President Obama's Proposal Restores The Child Tax Credit To $1,000 Per Child.  According to the bipartisan Joint Committee on Taxation: "The proposal permanently extends the $1,000 child tax credit and allows the child tax credit against the individual's regular income tax and AMT. The proposal also extends the EGTRRA repeal of a prior-law provision that reduced the refundable child credit by the amount of the AMT. The proposal permanently extends the earned income formula for determining the refundable child credit, with the earned income threshold of $3,000, and stops indexation for inflation of the $3,000 earnings threshold. Finally, the proposal permanently extends the rule that the refundable portion of the child tax credit does not constitute income and shall not be treated as resources for purposes of determining eligibility or the amount or nature of benefits or assistance under any Federal program or any State or local program financed with Federal funds... For years after 2010, this proposal doubles the child tax credit (from $500 to $1,000) to provide additional tax relief to families to help offset the costs of raising a child." [Joint Committee on Taxation, 7/12/10, emphasis added]

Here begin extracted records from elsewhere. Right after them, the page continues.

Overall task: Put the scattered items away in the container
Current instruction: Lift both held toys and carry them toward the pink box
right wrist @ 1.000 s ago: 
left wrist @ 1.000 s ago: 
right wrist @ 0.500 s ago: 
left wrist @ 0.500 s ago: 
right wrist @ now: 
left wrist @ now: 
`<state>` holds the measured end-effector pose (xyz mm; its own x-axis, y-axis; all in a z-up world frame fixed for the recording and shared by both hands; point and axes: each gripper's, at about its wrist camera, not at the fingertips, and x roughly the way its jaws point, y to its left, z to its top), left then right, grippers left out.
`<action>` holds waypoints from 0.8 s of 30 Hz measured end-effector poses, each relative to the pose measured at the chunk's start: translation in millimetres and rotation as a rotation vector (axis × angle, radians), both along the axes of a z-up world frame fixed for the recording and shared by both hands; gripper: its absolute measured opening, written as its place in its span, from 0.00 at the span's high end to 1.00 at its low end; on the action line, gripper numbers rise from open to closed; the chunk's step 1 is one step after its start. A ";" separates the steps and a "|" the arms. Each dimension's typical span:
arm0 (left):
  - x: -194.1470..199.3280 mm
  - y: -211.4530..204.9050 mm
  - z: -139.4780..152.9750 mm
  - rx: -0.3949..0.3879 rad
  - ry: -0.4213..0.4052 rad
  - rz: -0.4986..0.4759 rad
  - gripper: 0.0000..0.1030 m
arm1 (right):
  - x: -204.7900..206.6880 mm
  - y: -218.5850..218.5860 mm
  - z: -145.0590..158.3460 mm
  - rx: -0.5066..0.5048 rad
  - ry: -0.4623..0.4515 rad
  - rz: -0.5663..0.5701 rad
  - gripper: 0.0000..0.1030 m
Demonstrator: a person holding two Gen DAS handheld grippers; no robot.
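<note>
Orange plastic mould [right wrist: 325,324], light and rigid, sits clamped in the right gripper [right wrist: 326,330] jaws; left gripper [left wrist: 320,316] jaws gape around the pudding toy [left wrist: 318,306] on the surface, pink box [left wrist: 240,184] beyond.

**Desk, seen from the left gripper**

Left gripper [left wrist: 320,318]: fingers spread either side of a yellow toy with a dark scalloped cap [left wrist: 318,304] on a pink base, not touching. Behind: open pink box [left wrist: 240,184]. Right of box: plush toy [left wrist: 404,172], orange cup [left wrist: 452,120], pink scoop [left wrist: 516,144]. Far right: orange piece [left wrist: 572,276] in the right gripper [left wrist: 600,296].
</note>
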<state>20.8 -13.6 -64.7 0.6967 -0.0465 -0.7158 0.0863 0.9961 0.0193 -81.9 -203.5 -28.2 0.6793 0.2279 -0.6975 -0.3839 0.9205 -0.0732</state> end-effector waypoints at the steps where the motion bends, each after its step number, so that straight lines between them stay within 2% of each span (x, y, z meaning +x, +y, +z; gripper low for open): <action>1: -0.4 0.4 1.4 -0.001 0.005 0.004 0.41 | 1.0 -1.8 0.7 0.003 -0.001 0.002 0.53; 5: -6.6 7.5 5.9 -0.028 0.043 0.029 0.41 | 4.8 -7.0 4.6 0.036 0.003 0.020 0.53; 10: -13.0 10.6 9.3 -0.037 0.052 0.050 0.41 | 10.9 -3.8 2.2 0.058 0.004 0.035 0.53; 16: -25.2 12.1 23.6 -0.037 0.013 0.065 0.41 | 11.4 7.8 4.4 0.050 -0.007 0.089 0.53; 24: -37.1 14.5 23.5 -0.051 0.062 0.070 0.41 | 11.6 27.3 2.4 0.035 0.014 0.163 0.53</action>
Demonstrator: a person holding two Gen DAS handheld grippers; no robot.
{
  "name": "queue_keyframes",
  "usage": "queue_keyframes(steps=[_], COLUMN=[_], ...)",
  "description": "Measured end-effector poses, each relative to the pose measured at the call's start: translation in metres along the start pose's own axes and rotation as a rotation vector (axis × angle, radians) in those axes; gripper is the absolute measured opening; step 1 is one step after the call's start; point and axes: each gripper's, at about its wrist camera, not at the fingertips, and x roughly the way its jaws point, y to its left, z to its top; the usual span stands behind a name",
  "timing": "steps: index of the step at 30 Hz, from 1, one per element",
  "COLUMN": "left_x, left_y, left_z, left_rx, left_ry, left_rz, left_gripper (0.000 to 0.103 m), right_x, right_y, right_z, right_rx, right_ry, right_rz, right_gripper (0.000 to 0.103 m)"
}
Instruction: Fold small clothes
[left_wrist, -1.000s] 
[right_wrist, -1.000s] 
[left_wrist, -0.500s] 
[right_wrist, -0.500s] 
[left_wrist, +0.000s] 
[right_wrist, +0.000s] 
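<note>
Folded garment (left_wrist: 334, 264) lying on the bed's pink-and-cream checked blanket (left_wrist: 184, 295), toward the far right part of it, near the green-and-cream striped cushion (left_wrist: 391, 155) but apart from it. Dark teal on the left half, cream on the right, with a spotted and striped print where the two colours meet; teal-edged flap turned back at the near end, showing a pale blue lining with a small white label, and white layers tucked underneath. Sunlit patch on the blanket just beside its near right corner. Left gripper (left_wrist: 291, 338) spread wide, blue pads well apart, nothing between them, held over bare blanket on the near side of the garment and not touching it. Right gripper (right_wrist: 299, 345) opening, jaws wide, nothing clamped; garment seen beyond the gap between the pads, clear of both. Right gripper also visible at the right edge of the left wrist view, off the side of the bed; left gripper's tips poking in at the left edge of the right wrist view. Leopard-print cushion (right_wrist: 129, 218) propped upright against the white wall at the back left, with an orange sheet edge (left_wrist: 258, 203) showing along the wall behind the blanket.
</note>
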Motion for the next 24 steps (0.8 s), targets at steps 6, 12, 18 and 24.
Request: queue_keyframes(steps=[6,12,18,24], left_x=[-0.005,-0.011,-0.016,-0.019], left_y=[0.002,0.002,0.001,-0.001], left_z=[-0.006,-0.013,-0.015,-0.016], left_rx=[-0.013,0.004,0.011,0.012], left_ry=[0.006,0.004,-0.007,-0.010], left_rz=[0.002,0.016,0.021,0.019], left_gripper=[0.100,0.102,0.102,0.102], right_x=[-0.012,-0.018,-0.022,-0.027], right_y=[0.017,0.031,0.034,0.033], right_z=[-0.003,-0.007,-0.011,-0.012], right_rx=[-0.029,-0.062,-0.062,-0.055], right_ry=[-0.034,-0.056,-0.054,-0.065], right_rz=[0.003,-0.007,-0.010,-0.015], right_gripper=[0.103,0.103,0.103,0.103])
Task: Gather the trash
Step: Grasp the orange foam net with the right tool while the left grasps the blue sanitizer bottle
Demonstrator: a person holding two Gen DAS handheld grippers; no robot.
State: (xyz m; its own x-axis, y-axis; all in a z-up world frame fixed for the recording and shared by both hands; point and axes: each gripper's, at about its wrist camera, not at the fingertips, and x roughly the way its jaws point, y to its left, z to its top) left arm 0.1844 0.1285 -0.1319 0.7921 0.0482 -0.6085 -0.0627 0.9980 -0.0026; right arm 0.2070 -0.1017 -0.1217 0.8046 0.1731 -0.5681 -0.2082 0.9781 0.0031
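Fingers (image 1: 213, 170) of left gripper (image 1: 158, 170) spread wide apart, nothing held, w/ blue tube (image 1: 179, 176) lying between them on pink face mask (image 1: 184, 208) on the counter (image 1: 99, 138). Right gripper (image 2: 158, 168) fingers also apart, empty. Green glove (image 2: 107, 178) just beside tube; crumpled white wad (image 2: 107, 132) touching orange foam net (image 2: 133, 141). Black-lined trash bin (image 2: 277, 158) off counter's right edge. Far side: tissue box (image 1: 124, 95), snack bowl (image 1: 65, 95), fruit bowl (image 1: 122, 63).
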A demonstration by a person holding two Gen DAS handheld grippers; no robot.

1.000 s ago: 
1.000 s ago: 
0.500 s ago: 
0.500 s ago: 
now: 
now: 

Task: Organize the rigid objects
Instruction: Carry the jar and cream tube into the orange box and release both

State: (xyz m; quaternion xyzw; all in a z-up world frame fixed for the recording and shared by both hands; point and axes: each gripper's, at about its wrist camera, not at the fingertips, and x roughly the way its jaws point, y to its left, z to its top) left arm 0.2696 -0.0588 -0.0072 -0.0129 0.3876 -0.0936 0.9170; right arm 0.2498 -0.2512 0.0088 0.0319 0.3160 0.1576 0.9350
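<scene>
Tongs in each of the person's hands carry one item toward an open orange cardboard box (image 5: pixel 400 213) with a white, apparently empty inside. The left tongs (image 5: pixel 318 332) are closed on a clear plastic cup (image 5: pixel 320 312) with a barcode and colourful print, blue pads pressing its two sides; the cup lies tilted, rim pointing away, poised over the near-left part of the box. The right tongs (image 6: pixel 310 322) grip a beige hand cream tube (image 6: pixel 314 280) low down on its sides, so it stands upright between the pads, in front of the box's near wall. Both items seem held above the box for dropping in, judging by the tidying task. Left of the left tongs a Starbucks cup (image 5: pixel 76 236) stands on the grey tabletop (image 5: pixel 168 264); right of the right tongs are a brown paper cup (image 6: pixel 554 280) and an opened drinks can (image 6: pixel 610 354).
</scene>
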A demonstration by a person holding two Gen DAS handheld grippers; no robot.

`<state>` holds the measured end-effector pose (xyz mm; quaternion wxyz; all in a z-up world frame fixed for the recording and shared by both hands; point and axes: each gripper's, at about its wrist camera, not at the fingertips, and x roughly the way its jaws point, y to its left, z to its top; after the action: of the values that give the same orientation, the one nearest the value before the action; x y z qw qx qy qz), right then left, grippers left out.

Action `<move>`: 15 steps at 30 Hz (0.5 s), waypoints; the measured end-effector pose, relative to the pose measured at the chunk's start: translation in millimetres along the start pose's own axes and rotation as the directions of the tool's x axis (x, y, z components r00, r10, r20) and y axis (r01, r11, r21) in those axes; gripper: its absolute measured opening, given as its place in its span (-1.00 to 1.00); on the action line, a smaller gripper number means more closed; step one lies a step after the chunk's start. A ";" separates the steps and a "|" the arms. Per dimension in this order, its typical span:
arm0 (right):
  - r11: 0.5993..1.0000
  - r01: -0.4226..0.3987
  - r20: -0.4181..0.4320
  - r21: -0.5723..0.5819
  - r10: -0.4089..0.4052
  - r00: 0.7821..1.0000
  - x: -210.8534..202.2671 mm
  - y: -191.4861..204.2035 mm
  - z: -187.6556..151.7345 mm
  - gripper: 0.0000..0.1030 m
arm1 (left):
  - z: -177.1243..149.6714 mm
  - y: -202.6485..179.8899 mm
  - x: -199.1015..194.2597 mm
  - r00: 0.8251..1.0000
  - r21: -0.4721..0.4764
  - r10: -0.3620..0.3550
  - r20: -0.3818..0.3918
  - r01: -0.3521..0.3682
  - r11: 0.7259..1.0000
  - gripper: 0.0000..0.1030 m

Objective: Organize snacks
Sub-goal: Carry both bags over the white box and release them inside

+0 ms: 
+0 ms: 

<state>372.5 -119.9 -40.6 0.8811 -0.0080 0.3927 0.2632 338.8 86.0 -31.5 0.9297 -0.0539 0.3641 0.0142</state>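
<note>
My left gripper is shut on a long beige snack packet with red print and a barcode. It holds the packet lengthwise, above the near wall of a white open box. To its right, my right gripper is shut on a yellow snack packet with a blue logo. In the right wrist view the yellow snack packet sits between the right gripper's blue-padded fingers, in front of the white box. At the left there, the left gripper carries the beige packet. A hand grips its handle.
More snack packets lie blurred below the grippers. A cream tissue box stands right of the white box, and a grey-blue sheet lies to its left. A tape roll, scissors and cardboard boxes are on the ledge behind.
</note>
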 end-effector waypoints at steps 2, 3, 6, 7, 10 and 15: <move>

2011 Budget Proposes To Keep Child Tax Credit. From the Tax Policy Center: "Taxpayers can claim a child tax credit (CTC) of up to $1,000 per child under age 17. The credit is reduced by 5 percent of adjusted gross income over $110,000 for married couples ($75,000 for single parents). If the credit exceeds taxes owed, taxpayers can receive some or all of the balance as a refund, known as the additional child tax credit (ACTC) or refundable CTC. The ACTC is limited to 15 percent of earnings above a threshold that is indexed to inflation; the threshold is temporarily reduced to $3,000 in 2009 and 2010, and the 2011 budget proposes to continue this practice throughout the budget window. Because the income range over which the ACTC phases in overlaps at least part of the range over which the earned income tax credit (EITC) phases out, the CTC partly offsets the high marginal tax rates associated with that phase-out." [Tax Policy Center, accessed 10/24/10, emphasis added]

Senate Republicans' Bill Would Not Make Child Tax Credit Permanent. From Citizens for Tax Justice: "Senate Republicans have introduced a bill (S. 3773) to make permanent the income tax cuts enacted during the Bush administration for all taxpayers and to repeal most of the federal tax on the estates of millionaires. This bill would not make permanent the expansions of the Child Tax Credit and Earned Income Tax Credit included in the recovery act." [Citizens for Tax Justice, 9/17/10]

Republicans Voted Against Estate Tax Relief

Permanent Estate Tax Relief For Families Act — Which No Republicans Supported — Would Have Prevented Even Larger Estate Tax Increases. From Politifact:

Unless Congress and the president act to eliminate it permanently, the estate tax won't exist at all for exactly one year -- 2010. ... At the end of 2010, the estate tax would return to its levels in the early part of the decade -- a $1 million exclusion and a 55 percent top rate -- though many expect that Congress would either act before then to set new levels or eliminate the tax entirely.

[...]

[O]n Dec. 3, 2009, Sestak voted with 225 other Democrats (and no Republicans) to pass the Permanent Estate Tax Relief for Families, Farmers, and Small Businesses Act of 2009. This legislation -- which passed the House but stalled in the Senate -- would have established the top estate tax rate at 45 percent and set the exclusion rate at $3,500,000 per person or $7 million per couple. (This happens to be the Obama administration's proposal as well.)